*Dataset records:*
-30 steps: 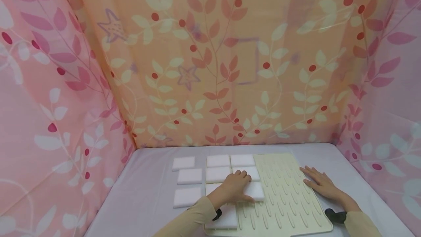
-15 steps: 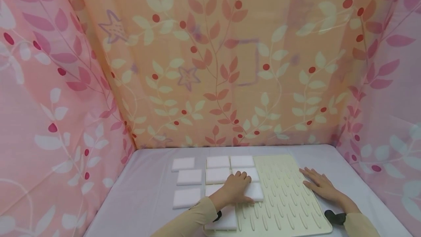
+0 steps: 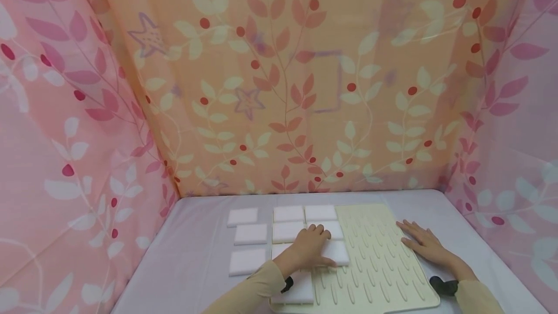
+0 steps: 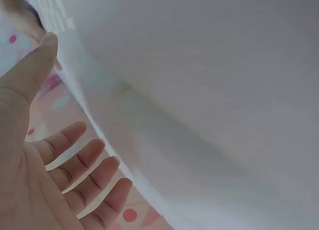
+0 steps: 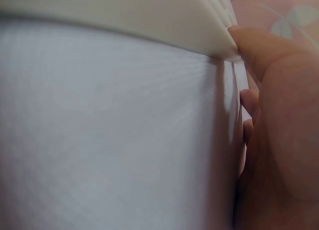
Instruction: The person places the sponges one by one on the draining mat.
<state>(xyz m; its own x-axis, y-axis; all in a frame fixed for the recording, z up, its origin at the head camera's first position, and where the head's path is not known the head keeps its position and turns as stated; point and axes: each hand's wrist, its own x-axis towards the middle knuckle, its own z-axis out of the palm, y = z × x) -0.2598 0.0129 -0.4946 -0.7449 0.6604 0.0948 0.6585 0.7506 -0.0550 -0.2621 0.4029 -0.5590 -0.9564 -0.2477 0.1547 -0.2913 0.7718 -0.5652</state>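
Note:
A cream ridged mat (image 3: 379, 256) lies on the table, with white rectangular sponge-like blocks set in rows on its left part. My left hand (image 3: 307, 248) is over the mat beside one white block (image 3: 340, 253), its thumb near that block's front edge. In the left wrist view, the thumb and fingers of the left hand (image 4: 60, 155) are spread apart, with nothing visible between them. Whether they touch the block I cannot tell. My right hand (image 3: 427, 243) lies with fingers extended along the mat's right edge. In the right wrist view, its thumb (image 5: 264, 50) touches the mat edge (image 5: 149, 20).
Three loose white blocks, such as the middle one (image 3: 251, 234), lie on the table left of the mat. Patterned curtains (image 3: 283, 86) enclose the back and both sides of the white-covered table (image 3: 192, 256).

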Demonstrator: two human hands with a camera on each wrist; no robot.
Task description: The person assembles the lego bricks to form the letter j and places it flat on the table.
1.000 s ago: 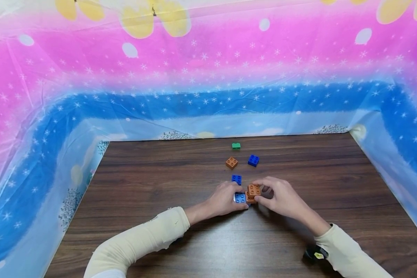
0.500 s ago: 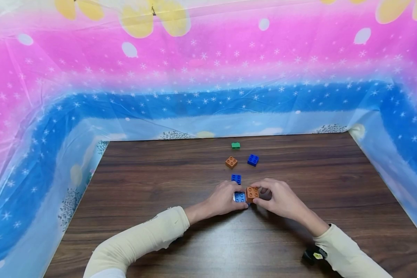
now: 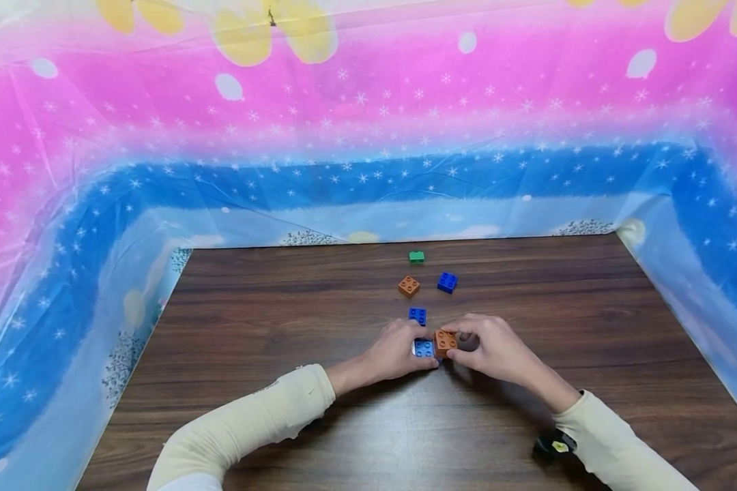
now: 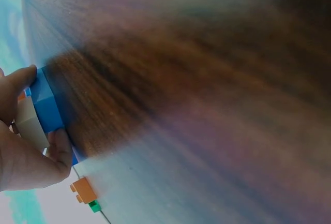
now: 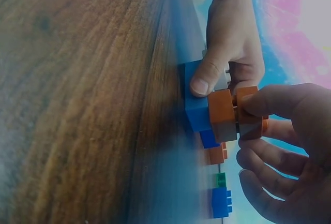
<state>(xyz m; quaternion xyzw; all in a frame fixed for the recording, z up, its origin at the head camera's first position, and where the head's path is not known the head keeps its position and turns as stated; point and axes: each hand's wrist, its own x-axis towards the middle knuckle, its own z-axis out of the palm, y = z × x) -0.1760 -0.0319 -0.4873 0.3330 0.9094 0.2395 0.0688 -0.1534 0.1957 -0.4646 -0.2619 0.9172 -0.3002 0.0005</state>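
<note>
A medium blue brick (image 3: 424, 349) lies near the table's middle, its studs partly uncovered. My left hand (image 3: 393, 351) grips it, with the thumb along its side in the right wrist view. A whitish brick (image 4: 31, 123) sits on it, mostly hidden from the head view by that hand. At the blue brick's right end stands a lower orange brick (image 5: 222, 113). My right hand (image 3: 497, 348) pinches an upper orange brick (image 3: 445, 339) right above the lower one. In the right wrist view a narrow gap with studs shows between the two orange bricks.
Beyond the hands lie a dark blue brick (image 3: 417, 316), another orange brick (image 3: 409, 286), a second dark blue brick (image 3: 447, 282) and a green brick (image 3: 416, 257). The wooden table (image 3: 282, 293) ends at a patterned cloth (image 3: 368, 184) behind and at the sides.
The right hand has brought the upper orange brick slightly down and left, squarely over the lower one. The left hand keeps its grip in place.
</note>
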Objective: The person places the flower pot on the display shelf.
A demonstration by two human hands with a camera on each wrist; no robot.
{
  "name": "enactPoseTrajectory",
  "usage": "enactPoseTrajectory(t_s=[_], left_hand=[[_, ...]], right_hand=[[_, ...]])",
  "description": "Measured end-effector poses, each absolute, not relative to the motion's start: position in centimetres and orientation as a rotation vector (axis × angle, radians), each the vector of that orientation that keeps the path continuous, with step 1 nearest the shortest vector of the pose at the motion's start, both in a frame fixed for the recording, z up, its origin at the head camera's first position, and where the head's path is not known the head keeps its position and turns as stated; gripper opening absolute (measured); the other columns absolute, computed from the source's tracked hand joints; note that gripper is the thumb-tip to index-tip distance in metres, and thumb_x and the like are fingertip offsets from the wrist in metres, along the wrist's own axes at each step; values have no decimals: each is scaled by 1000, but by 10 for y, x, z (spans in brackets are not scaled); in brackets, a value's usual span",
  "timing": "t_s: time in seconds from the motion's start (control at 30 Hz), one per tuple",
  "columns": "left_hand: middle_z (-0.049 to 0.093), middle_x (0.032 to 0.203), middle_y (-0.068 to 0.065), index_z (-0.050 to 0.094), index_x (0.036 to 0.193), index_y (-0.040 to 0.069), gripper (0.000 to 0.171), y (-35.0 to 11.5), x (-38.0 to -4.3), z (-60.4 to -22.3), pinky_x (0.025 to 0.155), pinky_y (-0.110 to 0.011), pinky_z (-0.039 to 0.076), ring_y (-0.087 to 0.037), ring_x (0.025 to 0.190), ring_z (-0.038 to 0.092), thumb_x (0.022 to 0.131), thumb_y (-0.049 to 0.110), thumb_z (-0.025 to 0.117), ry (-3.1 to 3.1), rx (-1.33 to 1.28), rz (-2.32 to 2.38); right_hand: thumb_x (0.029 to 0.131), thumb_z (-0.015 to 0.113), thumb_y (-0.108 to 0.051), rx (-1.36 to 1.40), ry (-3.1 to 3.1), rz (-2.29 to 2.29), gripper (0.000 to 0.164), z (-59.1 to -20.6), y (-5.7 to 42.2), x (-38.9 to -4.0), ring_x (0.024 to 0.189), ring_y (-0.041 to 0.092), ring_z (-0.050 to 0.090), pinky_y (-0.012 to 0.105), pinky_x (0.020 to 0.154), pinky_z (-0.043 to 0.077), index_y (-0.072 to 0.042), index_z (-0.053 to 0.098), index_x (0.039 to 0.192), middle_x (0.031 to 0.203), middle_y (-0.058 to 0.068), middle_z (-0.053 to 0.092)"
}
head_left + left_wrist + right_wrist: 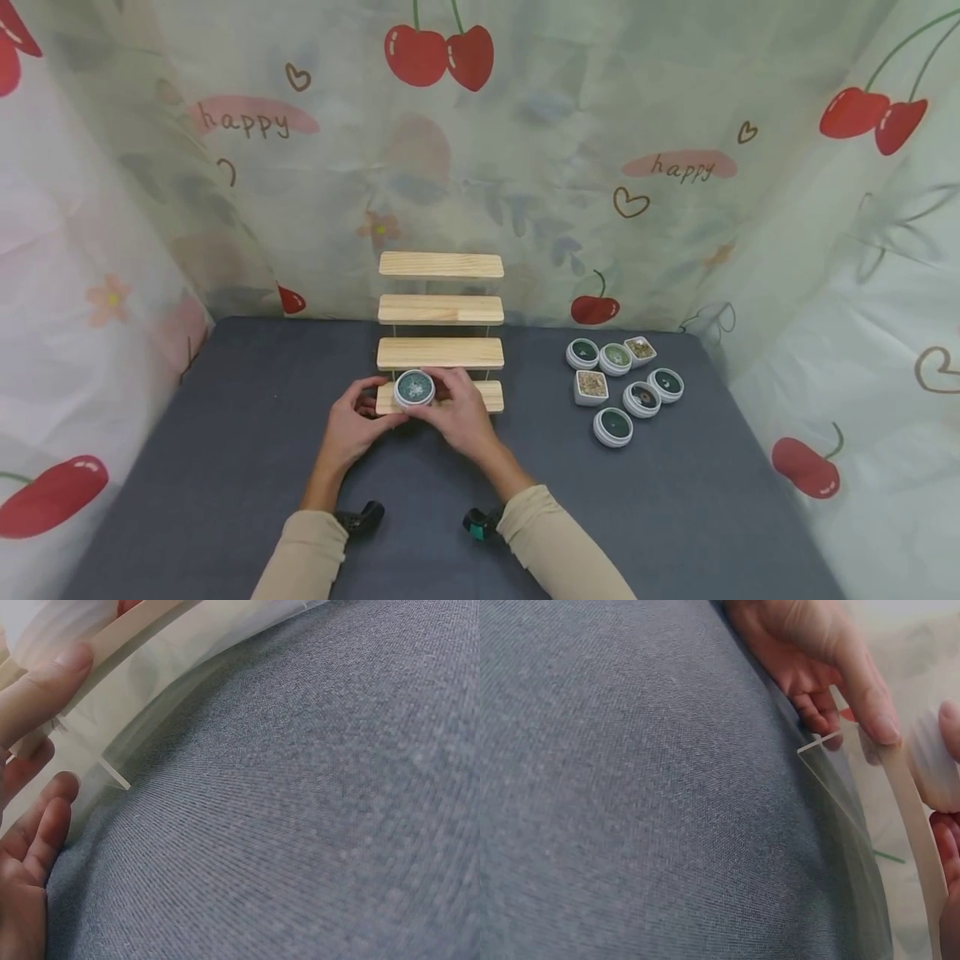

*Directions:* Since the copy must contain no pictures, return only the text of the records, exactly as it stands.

*Response:*
-30 steps: 
-15 steps: 
+0 steps: 
+0 steps: 
+0 steps: 
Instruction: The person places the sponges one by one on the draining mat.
<state>(xyz m; its own x-axis, y-axis; all in a frame fixed for the recording, z up, its origin at the head camera's first position, and where the head's path is not known the head keeps its position and turns as stated; point and axes: each hand's wrist, its own x-axis towards the middle knuckle, its own z-axis out of the palm, y = z × x) -0.2598 0.0129 -0.4946 -0.7449 0.6604 0.0948 0.6585 0.7506 -0.0550 -0.2621 0.4029 -0.5590 -0.9564 -0.2477 0.1547 -0.2913 0.7718 -0.5652</state>
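Note:
A cream ridged mat (image 3: 379, 256) lies on the table, with white rectangular sponge-like blocks set in rows on its left part. My left hand (image 3: 307, 248) is over the mat beside one white block (image 3: 340, 253), its thumb near that block's front edge. In the left wrist view, the thumb and fingers of the left hand (image 4: 60, 155) are spread apart, with nothing visible between them. Whether they touch the block I cannot tell. My right hand (image 3: 427, 243) lies with fingers extended along the mat's right edge. In the right wrist view, its thumb (image 5: 264, 50) touches the mat edge (image 5: 149, 20).
Three loose white blocks, such as the middle one (image 3: 251, 234), lie on the table left of the mat. Patterned curtains (image 3: 283, 86) enclose the back and both sides of the white-covered table (image 3: 192, 256).
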
Demonstrator: two human hands with a camera on each wrist; no robot.
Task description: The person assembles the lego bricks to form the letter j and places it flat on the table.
1.000 s ago: 
0.500 s ago: 
now: 
now: 
now: 
<state>(xyz m; quaternion xyzw; all in a frame fixed for the recording, z up, its origin at the head camera's first position, and where the head's path is not known the head keeps its position and turns as stated; point and axes: each hand's wrist, its own x-axis towards the middle knuckle, its own z-axis out of the palm, y = z × x) -0.1760 -0.0319 -0.4873 0.3330 0.9094 0.2395 0.0688 -0.1534 0.1957 -0.4646 -0.2619 0.9172 -0.3002 0.0005</state>
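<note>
A medium blue brick (image 3: 424, 349) lies near the table's middle, its studs partly uncovered. My left hand (image 3: 393, 351) grips it, with the thumb along its side in the right wrist view. A whitish brick (image 4: 31, 123) sits on it, mostly hidden from the head view by that hand. At the blue brick's right end stands a lower orange brick (image 5: 222, 113). My right hand (image 3: 497, 348) pinches an upper orange brick (image 3: 445, 339) right above the lower one. In the right wrist view a narrow gap with studs shows between the two orange bricks.
Beyond the hands lie a dark blue brick (image 3: 417, 316), another orange brick (image 3: 409, 286), a second dark blue brick (image 3: 447, 282) and a green brick (image 3: 416, 257). The wooden table (image 3: 282, 293) ends at a patterned cloth (image 3: 368, 184) behind and at the sides.
The right hand has brought the upper orange brick slightly down and left, squarely over the lower one. The left hand keeps its grip in place.
</note>
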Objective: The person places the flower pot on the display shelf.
A demonstration by two human hands with a camera on each wrist; no robot.
{
  "name": "enactPoseTrajectory",
  "usage": "enactPoseTrajectory(t_s=[_], left_hand=[[_, ...]], right_hand=[[_, ...]])",
  "description": "Measured end-effector poses, each absolute, not relative to the motion's start: position in centimetres and orientation as a rotation vector (axis × angle, radians), each the vector of that orientation that keeps the path continuous, with step 1 nearest the shortest vector of the pose at the motion's start, both in a frame fixed for the recording, z up, its origin at the head camera's first position, and where the head's path is not known the head keeps its position and turns as stated; gripper opening absolute (measured); the other columns absolute, computed from the source's tracked hand joints; note that gripper is the thumb-tip to index-tip distance in metres, and thumb_x and the like are fingertip offsets from the wrist in metres, along the wrist's own axes at each step; values have no decimals: each is scaled by 1000, but by 10 for y, x, z (spans in brackets are not scaled); in brackets, a value's usual span",
  "timing": "t_s: time in seconds from the motion's start (control at 30 Hz), one per tuple",
  "columns": "left_hand: middle_z (-0.049 to 0.093), middle_x (0.032 to 0.203), middle_y (-0.068 to 0.065), index_z (-0.050 to 0.094), index_x (0.036 to 0.193), index_y (-0.040 to 0.069), gripper (0.000 to 0.171), y (-35.0 to 11.5), x (-38.0 to -4.3), z (-60.4 to -22.3), pinky_x (0.025 to 0.155), pinky_y (-0.110 to 0.011), pinky_z (-0.039 to 0.076), ring_y (-0.087 to 0.037), ring_x (0.025 to 0.190), ring_z (-0.038 to 0.092), thumb_x (0.022 to 0.131), thumb_y (-0.049 to 0.110), thumb_z (-0.025 to 0.117), ry (-3.1 to 3.1), rx (-1.33 to 1.28), rz (-2.32 to 2.38); right_hand: thumb_x (0.029 to 0.131), thumb_z (-0.015 to 0.113), thumb_y (-0.108 to 0.051), rx (-1.36 to 1.40), ry (-3.1 to 3.1), rz (-2.29 to 2.29), gripper (0.000 to 0.164), z (-59.1 to -20.6), y (-5.7 to 42.2), x (-38.9 to -4.0), ring_x (0.024 to 0.189), ring_y (-0.041 to 0.092), ring_z (-0.050 to 0.090), pinky_y (-0.012 to 0.105), pinky_x (0.020 to 0.154), pinky_z (-0.043 to 0.077), index_y (-0.072 to 0.042), index_z (-0.053 to 0.098), index_x (0.039 to 0.192), middle_x (0.031 to 0.203), middle_y (-0.058 to 0.068), middle_z (-0.053 to 0.092)"
}
head_left + left_wrist + right_wrist: 

The submitted answer is complete.